Il n'en reste qu'un pavillon de style Renaissance tardive, et un autre plus tardif, peut-être mi-XVIIIème, ornés de colonnettes, chapiteaux, caissons sculptés de fleurs, de lions, de masque.
Le château actuel a été construit de 1770 à 1772 par le baron de Saint-Dizant.
En forme de U, il présente une façade centrée par une avancée à fronton triangulaire sculpté des armoiries familiales, ajouté lors des importants travaux d'agrandissement et d'embellissement entrepris vers 1870 par Gaston de Grailly; les deux ailes sont flanquées de quatre pavillons hauts.

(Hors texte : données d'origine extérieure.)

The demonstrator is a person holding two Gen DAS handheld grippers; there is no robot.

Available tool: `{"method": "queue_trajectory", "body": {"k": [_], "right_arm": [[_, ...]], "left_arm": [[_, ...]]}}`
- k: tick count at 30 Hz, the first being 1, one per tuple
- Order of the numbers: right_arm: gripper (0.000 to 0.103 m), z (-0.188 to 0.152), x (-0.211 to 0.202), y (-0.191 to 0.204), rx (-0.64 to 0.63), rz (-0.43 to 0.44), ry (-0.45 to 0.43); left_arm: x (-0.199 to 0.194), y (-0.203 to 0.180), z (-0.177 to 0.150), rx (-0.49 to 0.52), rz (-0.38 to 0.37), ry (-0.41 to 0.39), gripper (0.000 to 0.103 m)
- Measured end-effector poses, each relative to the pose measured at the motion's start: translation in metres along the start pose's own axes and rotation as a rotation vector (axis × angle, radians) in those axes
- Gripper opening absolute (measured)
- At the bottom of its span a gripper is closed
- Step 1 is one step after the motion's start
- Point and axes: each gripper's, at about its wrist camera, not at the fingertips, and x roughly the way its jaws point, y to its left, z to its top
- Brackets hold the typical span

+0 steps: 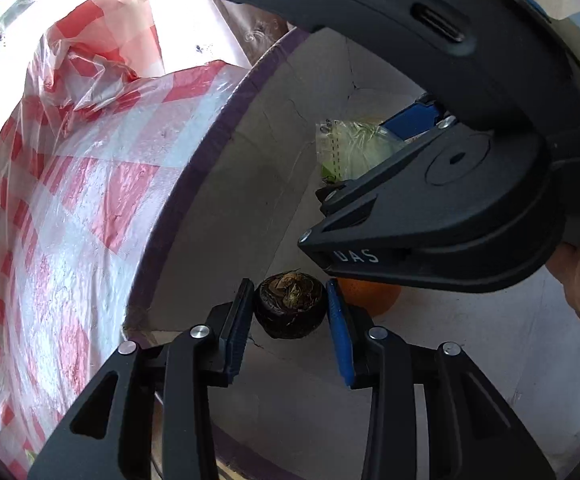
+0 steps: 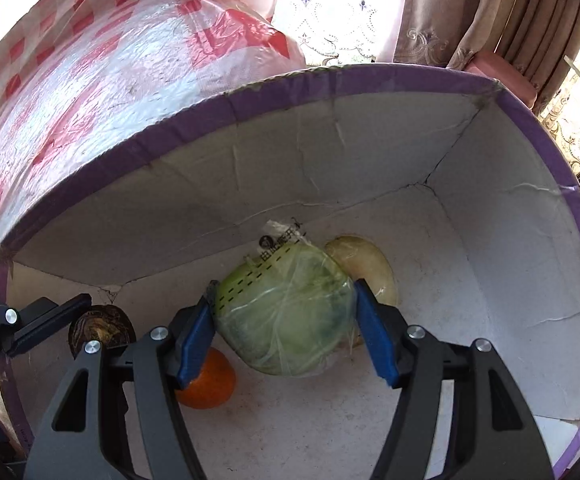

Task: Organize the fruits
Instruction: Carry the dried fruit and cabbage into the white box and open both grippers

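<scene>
Both grippers reach into a white cardboard box with a purple rim (image 2: 370, 76). My left gripper (image 1: 290, 312) is shut on a dark brown round fruit (image 1: 290, 306), which also shows in the right wrist view (image 2: 101, 330), low at the box's near left corner. My right gripper (image 2: 285, 320) is shut on a green fruit wrapped in clear plastic (image 2: 285, 312), also visible in the left wrist view (image 1: 350, 152). An orange (image 2: 209, 380) lies on the box floor under the right gripper and shows in the left wrist view (image 1: 370, 296). A pale yellow fruit (image 2: 370, 264) lies behind the wrapped one.
A red-and-white checked plastic bag (image 1: 69, 200) bulges against the box's left outer wall, also seen in the right wrist view (image 2: 109, 60). Curtains (image 2: 490, 12) and a bright window lie beyond the box. The right gripper's body (image 1: 450, 208) fills the left wrist view's upper right.
</scene>
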Motion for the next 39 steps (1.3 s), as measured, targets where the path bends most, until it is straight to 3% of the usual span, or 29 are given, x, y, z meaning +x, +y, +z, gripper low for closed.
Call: {"method": "queue_trajectory", "body": {"k": [11,15,20,24,31,36,39], "right_arm": [[0.068,-0.001,0.002,0.001,0.002,0.001,0.003],[0.076,0.001,-0.002,0.000,0.000,0.001,-0.009],[0.081,0.004,-0.015,-0.001,0.004,0.006,-0.046],[0.085,0.006,-0.038,-0.007,0.035,0.003,-0.113],[0.099,0.002,-0.098,-0.024,0.112,-0.016,-0.300],[0.101,-0.006,-0.134,-0.022,0.108,-0.086,-0.412],[0.101,-0.010,-0.151,-0.009,0.095,-0.172,-0.478]], "left_arm": [[-0.001,-0.001,-0.001,0.000,-0.004,-0.017,0.044],[-0.006,0.003,-0.004,-0.013,-0.013,-0.036,0.066],[-0.017,0.012,-0.007,-0.051,-0.011,-0.080,0.079],[-0.029,0.018,-0.010,-0.083,0.006,-0.123,0.088],[-0.061,0.031,-0.019,-0.152,0.051,-0.229,0.088],[-0.095,0.049,-0.034,-0.254,0.089,-0.384,0.088],[-0.110,0.063,-0.048,-0.286,0.098,-0.426,0.088]]}}
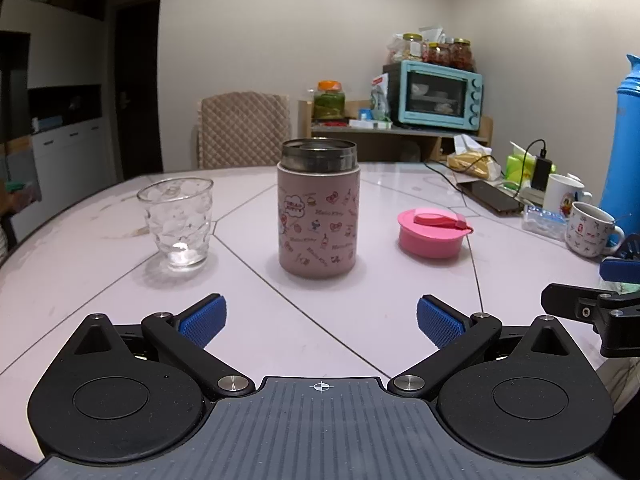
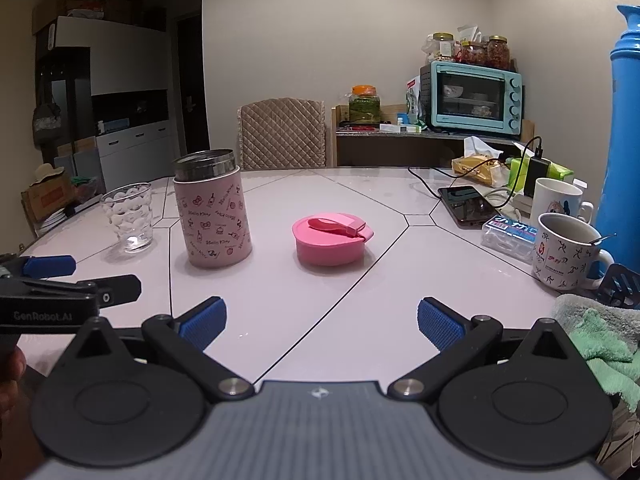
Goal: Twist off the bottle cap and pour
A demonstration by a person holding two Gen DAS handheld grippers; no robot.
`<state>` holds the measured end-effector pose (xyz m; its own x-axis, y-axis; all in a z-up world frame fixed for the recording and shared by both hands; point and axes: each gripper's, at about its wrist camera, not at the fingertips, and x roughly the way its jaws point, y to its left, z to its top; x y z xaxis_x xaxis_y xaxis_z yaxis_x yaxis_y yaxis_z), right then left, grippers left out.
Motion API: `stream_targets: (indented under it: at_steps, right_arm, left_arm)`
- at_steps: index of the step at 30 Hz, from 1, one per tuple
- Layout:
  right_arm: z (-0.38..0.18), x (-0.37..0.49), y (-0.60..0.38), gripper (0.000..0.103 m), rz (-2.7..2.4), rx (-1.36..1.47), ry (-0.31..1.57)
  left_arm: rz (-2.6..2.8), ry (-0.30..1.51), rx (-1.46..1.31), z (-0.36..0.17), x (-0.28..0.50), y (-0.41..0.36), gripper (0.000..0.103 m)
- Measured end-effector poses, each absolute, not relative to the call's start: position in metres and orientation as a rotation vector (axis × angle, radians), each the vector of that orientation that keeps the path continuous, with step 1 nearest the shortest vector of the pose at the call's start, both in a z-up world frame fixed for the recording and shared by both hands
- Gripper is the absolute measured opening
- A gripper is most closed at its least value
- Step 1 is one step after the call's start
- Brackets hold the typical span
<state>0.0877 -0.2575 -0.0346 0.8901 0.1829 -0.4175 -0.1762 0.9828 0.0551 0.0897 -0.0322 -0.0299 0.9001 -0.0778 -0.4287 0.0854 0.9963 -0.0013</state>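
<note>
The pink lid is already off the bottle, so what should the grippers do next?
Probably move the left hand-held gripper forward to close on the pink bottle. Its steel mouth is open, the pink cap lies on the table beside it, and both grippers are open and empty. The glass, standing to its left, looks nearly empty, so pouring likely comes next.

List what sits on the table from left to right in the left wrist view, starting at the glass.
Clear glass → pink Hello Kitty bottle, cap off → pink cap → black phone → patterned mug → blue thermos.
</note>
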Motion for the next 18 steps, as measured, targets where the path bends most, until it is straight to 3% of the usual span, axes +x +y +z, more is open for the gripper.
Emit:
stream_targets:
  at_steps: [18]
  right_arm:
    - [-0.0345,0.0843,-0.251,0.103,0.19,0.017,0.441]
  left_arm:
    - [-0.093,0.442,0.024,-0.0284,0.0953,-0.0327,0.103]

Les deux petits pavillons Renaissance, à étage bas, sont à la jonction de la façade et des ailes.
Les toitures couvertes d'ardoises sont percées de lucarnes à fronton sculpté (ajoutés).
En 1877, la toiture originelle à combles brisés "à la Mansard" a été supprimée et refaite plus haute, suivant la mode du XIX siècle.
La longue terrasse à balustrade de pierre domine la Charente
Le pigeonnier complet, le mieux conservé du département, est une "fuie" cylindrique de 3 000 boulins, à toiture surmontée d'un lanternon, est signé du maître-maçon et daté de 1620 ce qui montre, étant donné la législation alors en vigueur, une terre de plus de 1 000 arpents (33 ares ou un "journal" en Saintonge, qui a donné le mot "journalier", pour ouvrier agricole) .
Ce pigeonnier, la façade et la balustrade sur la Charente sont inscrits à l'I.S.M.H. depuis le 18 octobre 1983.